Gestational diabetes is a condition that affects certain women during pregnancy. It’s primarily the result of a lack of insulin produced during gestation, which affects the blood sugar levels making them higher than normal. Our bodies normally produce insulin to manage our blood sugar levels, however, during pregnancy, the amount of insulin required is significantly higher. If a woman doesn’t produce enough, their blood sugar levels (or glucose levels) will go up causing diabetes for the duration of the pregnancy only.
The good news is that if you do have this condition—and only about 8% do—it is not only manageable during your pregnancy, but it also goes away for most women immediately after the delivery of your baby. Statistically however, women who have had gestational diabetes are at risk of developing Type two diabetes later, so this is something to watch out for. Maintaining a healthy diet and a balanced lifestyle that includes regular exercise can help avoid that.

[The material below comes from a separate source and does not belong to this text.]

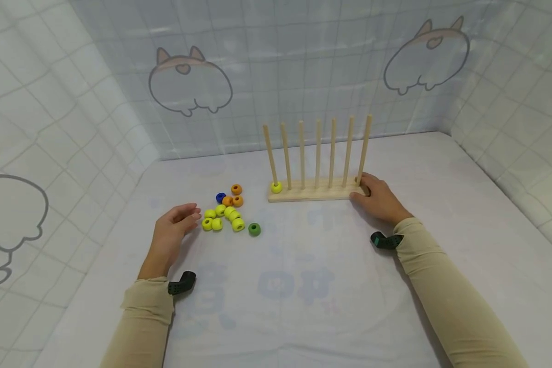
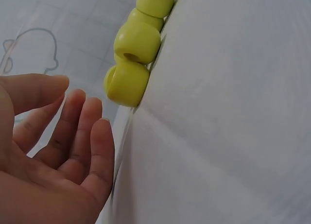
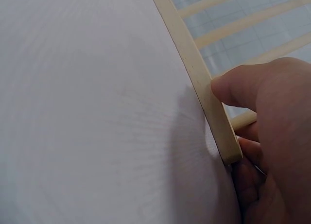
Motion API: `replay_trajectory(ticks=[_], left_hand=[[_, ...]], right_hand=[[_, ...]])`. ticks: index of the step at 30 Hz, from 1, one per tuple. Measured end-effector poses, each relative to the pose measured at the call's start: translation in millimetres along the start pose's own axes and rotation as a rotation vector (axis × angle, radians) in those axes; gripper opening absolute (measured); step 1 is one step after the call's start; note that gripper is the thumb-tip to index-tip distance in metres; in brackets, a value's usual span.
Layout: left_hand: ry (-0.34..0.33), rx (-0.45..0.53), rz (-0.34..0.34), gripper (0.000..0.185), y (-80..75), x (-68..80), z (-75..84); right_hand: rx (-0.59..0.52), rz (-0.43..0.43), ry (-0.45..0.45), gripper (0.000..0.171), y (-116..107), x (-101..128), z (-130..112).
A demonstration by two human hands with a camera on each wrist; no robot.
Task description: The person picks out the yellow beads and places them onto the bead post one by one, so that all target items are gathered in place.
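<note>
A wooden peg rack [image 1: 313, 192] with several upright pegs stands toward the back of the table. One yellow bead [image 1: 276, 187] sits at the foot of its leftmost peg. My right hand [image 1: 378, 198] grips the right end of the rack's base; in the right wrist view the thumb [image 3: 238, 88] presses the front edge and other fingers go round the end. Just left of a group of loose yellow beads [image 1: 217, 224], my left hand [image 1: 172, 230] holds nothing. Its fingers are slightly bent, apart from the nearest yellow bead [image 2: 129, 83] in the left wrist view.
Behind the yellow beads lie several orange beads [image 1: 236, 189] and a blue bead [image 1: 221, 198]. A green bead [image 1: 254, 229] lies to their right, nearer me. White cloth covers the table [image 1: 303, 317]; printed curtains [image 1: 276, 66] close off the back and sides.
</note>
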State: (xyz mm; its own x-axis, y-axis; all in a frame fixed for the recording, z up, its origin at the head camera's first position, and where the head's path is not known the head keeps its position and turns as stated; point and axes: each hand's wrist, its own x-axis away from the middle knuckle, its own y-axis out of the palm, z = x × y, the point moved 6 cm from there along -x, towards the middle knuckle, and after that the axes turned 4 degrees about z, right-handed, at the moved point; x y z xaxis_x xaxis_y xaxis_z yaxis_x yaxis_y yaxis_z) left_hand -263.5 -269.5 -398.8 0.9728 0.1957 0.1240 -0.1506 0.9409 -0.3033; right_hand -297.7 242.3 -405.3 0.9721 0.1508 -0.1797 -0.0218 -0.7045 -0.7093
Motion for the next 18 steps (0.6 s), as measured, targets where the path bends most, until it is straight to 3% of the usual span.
replay_trajectory(ticks=[11,18], left_hand=[[0.139,-0.265,-0.059,0.046,-5.0,3.9,-2.9],[0.173,-0.312,-0.083,0.046,-8.3,1.5,-5.5]], right_hand=[[-0.004,-0.013,0.005,0.049,2.2,0.4,0.3],[0.011,-0.006,0.016,0.051,0.8,1.6,-1.2]])
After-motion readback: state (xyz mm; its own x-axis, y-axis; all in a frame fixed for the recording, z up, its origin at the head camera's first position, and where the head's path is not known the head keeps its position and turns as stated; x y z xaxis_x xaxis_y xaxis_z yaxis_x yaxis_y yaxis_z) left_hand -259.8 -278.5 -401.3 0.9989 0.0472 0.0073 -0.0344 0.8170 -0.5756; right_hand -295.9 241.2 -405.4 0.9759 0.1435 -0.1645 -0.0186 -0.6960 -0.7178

Gestational Diabetes and Diet
Though women have higher blood sugar levels than normal when suffering from gestational diabetes, their condition can be greatly assisted with a healthy diet. The goal when managing gestational diabetes is to make sure you don’t consume too many carbohydrates, because carbohydrates turn into glucose in our bodies. If you can control the intake of carbohydrates, you will be able to keep healthy glucose levels thereby not allowing the gestational diabetes to affect your baby’s or your health negatively.
The first thing to do when you are diagnosed with gestational diabetes is to make an appointment with a registered nutritionist who can assist you in finding foods that are healthy to consume and let you know how much of each will contribute to a balanced diet. Contrary to popular beliefs, you most probably don’t need to ‘cut sugar entirely’ or make drastic changes to your diet. You will primarily be tasked with making sure your glucose levels are at a healthy level. Foods that can contribute to healthy glucose levels during pregnancy are:
- wholegrain cereals
- lean chicken
- lean ham
- limited amounts of whole grain pasta
- fresh vegetables and salads
Foods to avoid or consume less of, if you have gestational diabetes (or for most healthy eaters in general) are those that will increase your glucose levels to unhealthy levels. These can include:
- sweets and desserts
- french fries and chips
- soda (diet or otherwise)
Gestational Diabetes Meal Plan
A nutritionist should ultimately create a personalized meal plan for anyone suffering from gestational diabetes. The goal is to control the amount of carbohydrates consumed, so that glucose levels will be kept at appropriate levels. Meal plans are similar however, and if you end up eating for two with gestational diabetes, your diet may look something like the following:
- one slice of whole wheat or whole grain toast
- one egg
- one glass of milk
- one teaspoon of butter or margarine
Mid morning snack
- one slice of whole wheat or whole grain toast
- one ounce of lean chicken or low fat cheese
- one cup of salt free cooked brown rice
- two ounces of lean meat or chicken
- one cup of fresh vegetables
- one piece of fruit
- one cup of milk
- one tablespoon of low fat dressing or home-made combination of oil and vinegar
Mid afternoon snack
- one small orange or one slice of whole wheat toast
- one ounce of cheese or lean meat
- one cup of brown rice or a potato or a cup of quinoa
- three ounces of lean meat
- two cups of a leafy salad
- one small piece of fruit (a cup of berries is a great idea!)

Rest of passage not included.